EXERCISE INSTRUCTIONS: Which of the lines below mention the word "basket"? Pull each one out.

DATASET RECORDS:

____

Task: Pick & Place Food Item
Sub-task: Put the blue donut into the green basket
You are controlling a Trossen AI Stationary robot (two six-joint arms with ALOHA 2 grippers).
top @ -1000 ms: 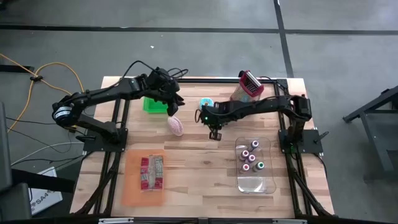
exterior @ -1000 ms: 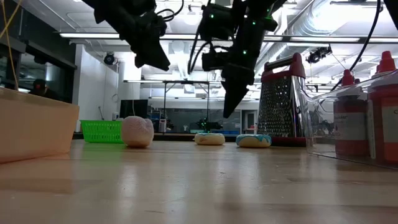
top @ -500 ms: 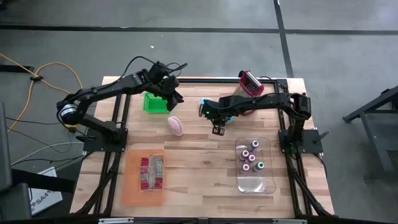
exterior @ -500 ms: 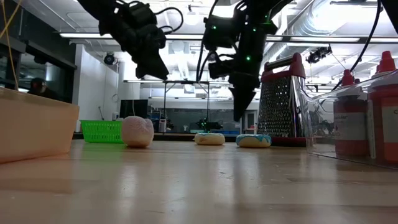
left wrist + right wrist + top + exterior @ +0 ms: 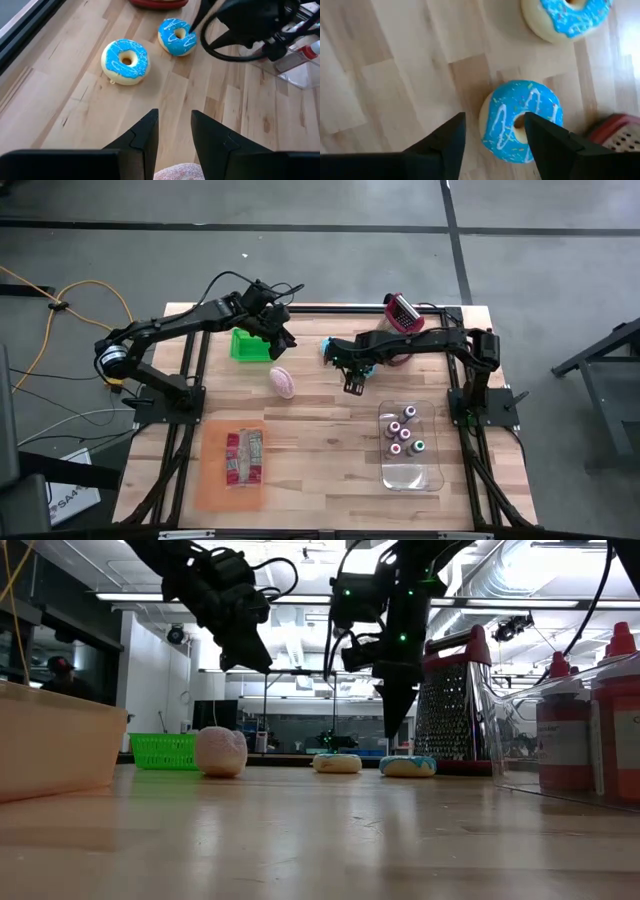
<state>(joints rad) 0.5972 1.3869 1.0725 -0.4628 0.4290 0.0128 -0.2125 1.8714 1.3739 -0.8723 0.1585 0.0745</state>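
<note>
— Blue-iced donut [image 5: 522, 121] on the surface [image 5: 395, 75], just under the right hand [image 5: 495, 137], fingers spread, empty.
— Looks light, soft, maybe slick icing; pinch across the ring's sides, gently.

grater [image 5: 402, 313] crowds donuts [image 5: 126, 61], bare wood [image 5: 320, 440] btwn trays

Two blue-iced ring doughnuts, one with sprinkles [image 5: 522, 121], one plainer [image 5: 567, 17], lie flat, just apart, on bare wood. Pink round bun [image 5: 283, 382] sits well apart
</note>
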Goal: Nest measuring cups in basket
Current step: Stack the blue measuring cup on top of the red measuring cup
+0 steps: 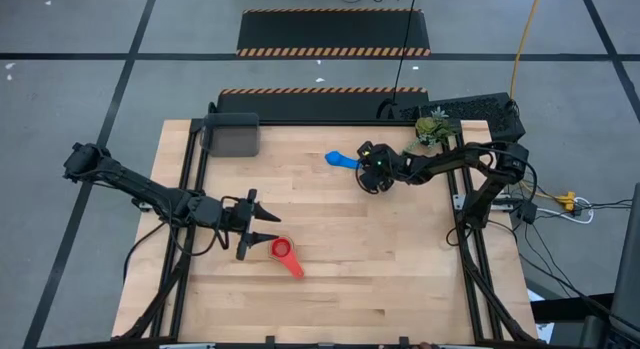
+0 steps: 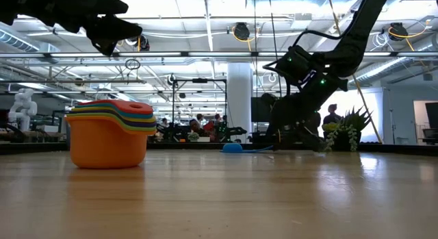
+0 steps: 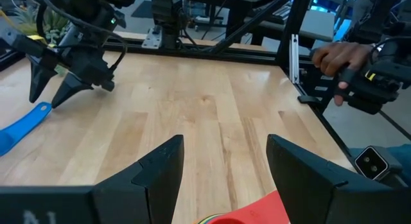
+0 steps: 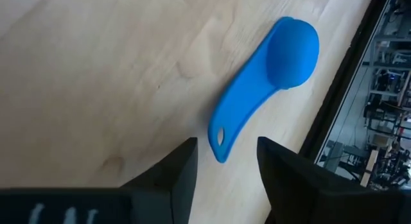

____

ANSWER BOX:
Sub-task: Put the blue donut into the green basket
Goal: Nest measuring cups in basket

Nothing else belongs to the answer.